**WHAT YOU WILL DO:**
All that should come back is the lines of the data below from the one containing "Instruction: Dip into" to the one containing "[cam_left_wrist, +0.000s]", inclusive, exactly as they stand.

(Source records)
--------

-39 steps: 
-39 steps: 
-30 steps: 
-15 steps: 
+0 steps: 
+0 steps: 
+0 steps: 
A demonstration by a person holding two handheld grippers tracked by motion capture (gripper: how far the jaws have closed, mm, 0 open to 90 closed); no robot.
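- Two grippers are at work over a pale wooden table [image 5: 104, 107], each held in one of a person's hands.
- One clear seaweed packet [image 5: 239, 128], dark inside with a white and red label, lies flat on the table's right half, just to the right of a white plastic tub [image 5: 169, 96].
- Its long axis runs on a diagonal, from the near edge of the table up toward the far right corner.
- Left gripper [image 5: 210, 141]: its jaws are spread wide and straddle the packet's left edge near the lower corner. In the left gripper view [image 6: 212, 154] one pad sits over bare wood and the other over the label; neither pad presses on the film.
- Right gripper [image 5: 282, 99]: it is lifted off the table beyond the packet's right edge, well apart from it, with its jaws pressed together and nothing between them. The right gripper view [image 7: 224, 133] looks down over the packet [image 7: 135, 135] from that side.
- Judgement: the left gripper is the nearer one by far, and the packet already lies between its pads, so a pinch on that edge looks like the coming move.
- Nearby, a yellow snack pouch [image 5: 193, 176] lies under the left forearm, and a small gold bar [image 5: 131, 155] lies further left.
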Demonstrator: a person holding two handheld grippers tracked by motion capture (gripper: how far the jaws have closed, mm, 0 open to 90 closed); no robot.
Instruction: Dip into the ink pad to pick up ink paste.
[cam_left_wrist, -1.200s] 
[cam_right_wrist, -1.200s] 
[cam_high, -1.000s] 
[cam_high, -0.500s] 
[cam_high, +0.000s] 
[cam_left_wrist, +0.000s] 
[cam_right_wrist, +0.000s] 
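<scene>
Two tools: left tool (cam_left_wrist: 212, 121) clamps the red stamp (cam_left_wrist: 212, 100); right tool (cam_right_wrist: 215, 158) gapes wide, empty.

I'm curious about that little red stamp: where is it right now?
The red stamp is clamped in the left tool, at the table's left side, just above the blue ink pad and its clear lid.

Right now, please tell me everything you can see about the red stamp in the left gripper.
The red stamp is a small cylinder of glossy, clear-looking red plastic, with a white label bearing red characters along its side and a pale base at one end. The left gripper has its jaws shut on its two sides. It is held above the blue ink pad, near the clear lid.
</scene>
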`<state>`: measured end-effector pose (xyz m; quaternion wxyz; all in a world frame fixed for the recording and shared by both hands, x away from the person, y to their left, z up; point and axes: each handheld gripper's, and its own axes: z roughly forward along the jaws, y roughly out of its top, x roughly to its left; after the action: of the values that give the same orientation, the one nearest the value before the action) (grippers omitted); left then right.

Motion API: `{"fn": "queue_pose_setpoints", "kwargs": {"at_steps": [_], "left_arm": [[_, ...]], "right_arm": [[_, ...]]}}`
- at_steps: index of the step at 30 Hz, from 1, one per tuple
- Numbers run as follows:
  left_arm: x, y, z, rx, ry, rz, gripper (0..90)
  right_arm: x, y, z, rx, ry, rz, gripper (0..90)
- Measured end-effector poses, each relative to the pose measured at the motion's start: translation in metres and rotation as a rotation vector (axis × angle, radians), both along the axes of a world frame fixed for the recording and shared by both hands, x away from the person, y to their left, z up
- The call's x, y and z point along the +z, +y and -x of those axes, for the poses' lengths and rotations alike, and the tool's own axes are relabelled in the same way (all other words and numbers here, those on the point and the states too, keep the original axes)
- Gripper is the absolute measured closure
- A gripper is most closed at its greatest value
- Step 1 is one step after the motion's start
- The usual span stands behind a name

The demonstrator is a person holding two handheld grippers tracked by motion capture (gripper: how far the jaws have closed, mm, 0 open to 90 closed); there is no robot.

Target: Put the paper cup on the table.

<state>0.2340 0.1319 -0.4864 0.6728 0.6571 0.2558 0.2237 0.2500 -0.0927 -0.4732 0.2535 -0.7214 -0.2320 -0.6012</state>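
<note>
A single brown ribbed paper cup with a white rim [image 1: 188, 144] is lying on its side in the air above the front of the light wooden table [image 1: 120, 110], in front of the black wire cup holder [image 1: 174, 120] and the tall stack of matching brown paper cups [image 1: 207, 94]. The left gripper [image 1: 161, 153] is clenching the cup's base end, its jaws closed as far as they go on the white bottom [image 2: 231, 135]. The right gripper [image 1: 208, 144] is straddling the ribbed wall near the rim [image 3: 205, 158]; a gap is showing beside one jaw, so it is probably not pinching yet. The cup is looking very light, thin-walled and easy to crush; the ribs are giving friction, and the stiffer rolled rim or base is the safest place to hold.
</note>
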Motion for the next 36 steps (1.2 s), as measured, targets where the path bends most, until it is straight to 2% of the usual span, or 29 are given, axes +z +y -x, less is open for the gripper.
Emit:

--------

**RESULT:**
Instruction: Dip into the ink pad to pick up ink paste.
[cam_left_wrist, -1.200s] 
[cam_right_wrist, -1.200s] 
[cam_high, -1.000s] 
[cam_high, -0.500s] 
[cam_high, +0.000s] 
[cam_left_wrist, +0.000s] 

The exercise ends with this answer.